◆ WHAT IS NEEDED
Instruction for the data below: set down exactly the lines from the line with "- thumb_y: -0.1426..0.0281" to the line with "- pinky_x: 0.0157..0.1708", inclusive, and no others.

--- DATA BELOW ---

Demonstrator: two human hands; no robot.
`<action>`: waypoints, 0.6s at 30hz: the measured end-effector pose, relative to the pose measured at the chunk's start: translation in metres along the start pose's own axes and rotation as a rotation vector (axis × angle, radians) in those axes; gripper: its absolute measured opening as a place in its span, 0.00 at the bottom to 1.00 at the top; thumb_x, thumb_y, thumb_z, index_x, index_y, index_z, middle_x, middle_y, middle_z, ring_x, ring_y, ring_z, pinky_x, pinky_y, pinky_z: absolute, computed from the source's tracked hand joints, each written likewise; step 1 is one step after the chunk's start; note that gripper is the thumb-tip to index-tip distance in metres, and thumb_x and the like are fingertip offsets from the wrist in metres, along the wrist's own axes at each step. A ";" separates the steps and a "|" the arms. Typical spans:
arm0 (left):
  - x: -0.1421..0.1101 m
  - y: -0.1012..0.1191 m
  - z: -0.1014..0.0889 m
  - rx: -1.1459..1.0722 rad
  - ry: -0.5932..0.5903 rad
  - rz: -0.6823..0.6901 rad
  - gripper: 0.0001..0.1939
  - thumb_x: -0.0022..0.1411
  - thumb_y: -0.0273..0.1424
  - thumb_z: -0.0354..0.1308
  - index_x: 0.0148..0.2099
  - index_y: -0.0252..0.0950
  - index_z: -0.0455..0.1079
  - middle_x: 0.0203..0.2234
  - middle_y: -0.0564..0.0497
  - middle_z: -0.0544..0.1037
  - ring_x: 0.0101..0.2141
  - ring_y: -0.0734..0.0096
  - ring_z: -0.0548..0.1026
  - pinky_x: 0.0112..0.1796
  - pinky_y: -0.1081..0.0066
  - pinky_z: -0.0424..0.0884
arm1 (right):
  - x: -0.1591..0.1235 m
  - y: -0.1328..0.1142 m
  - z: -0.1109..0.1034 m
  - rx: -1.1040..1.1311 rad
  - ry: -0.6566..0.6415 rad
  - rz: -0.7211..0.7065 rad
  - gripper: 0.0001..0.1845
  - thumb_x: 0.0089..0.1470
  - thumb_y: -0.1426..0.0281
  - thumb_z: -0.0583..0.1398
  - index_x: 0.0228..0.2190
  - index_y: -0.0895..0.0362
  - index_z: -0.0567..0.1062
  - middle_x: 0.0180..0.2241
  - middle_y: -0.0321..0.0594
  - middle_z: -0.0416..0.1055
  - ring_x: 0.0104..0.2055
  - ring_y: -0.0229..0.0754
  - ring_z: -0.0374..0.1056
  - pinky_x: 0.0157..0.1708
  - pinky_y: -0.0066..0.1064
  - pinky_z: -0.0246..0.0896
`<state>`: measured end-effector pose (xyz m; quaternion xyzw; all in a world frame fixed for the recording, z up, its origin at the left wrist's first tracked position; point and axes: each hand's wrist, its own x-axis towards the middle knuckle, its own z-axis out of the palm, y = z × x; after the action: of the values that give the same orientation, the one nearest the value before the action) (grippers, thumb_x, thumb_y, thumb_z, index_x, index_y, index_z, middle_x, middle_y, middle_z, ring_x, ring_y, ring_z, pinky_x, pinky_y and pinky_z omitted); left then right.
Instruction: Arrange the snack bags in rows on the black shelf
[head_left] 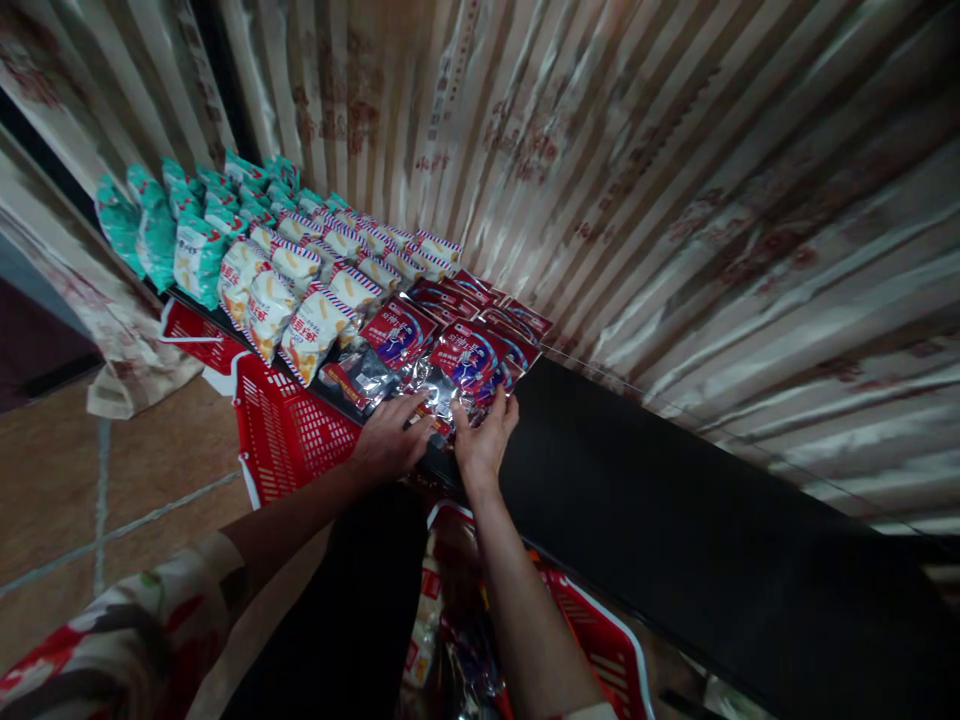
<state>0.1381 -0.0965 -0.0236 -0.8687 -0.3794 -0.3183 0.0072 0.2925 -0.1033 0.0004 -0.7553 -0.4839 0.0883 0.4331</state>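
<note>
Head view: hands (391, 438) (484, 440) on red packets (466, 352) near shelf edge (442, 468).

At the view's centre, red packets (469, 360) carry white lettering that seems to end in "号". Toward nine o'clock, red characters on the white bags (311, 325) seem to include "虾". Writing on the green bags (199, 260) toward ten and the curtain (450, 90) at twelve is too small or blurred to read.
</note>
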 end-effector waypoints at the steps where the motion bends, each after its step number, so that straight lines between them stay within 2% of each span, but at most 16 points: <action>1: 0.002 0.001 0.000 0.001 0.000 -0.009 0.12 0.62 0.32 0.51 0.48 0.37 0.68 0.56 0.41 0.65 0.52 0.56 0.66 0.48 0.55 0.65 | 0.001 0.001 0.000 -0.003 -0.001 -0.010 0.41 0.49 0.56 0.58 0.59 0.65 0.55 0.60 0.61 0.45 0.63 0.56 0.45 0.59 0.45 0.45; 4: 0.007 0.005 -0.001 -0.006 0.007 -0.014 0.13 0.62 0.31 0.50 0.48 0.37 0.68 0.55 0.41 0.66 0.52 0.56 0.66 0.48 0.54 0.66 | 0.005 0.004 0.000 -0.012 -0.002 -0.050 0.41 0.50 0.55 0.57 0.59 0.65 0.55 0.60 0.61 0.45 0.62 0.56 0.45 0.58 0.46 0.46; 10: 0.011 0.007 -0.002 -0.044 0.047 0.002 0.15 0.61 0.29 0.49 0.49 0.34 0.68 0.53 0.41 0.68 0.57 0.55 0.61 0.53 0.54 0.63 | 0.003 0.012 0.001 -0.052 0.039 -0.097 0.40 0.52 0.53 0.54 0.60 0.62 0.54 0.61 0.62 0.46 0.63 0.59 0.44 0.55 0.52 0.47; 18: 0.006 0.006 0.002 -0.054 0.113 0.036 0.12 0.61 0.28 0.51 0.47 0.34 0.68 0.47 0.43 0.72 0.52 0.59 0.66 0.51 0.57 0.66 | -0.006 0.013 -0.005 -0.086 0.009 -0.165 0.39 0.52 0.52 0.55 0.59 0.59 0.55 0.62 0.61 0.43 0.63 0.60 0.42 0.54 0.53 0.48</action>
<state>0.1464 -0.0959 -0.0206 -0.8559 -0.3540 -0.3768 0.0108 0.3006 -0.1133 -0.0085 -0.7312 -0.5458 0.0281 0.4082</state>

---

◆ RESULT OF THE TASK
  - thumb_y: -0.1426..0.0281
  - thumb_z: -0.0583..0.1398
  - index_x: 0.0228..0.2190
  - index_y: -0.0895..0.0362
  - index_z: -0.0567..0.1062
  - middle_x: 0.0180..0.2241
  - middle_y: -0.0321..0.0594
  - middle_z: -0.0416..0.1055
  - ring_x: 0.0104..0.2055
  - ring_y: -0.0229..0.0754
  - ring_z: -0.0374..0.1056
  - pinky_x: 0.0157..0.1708

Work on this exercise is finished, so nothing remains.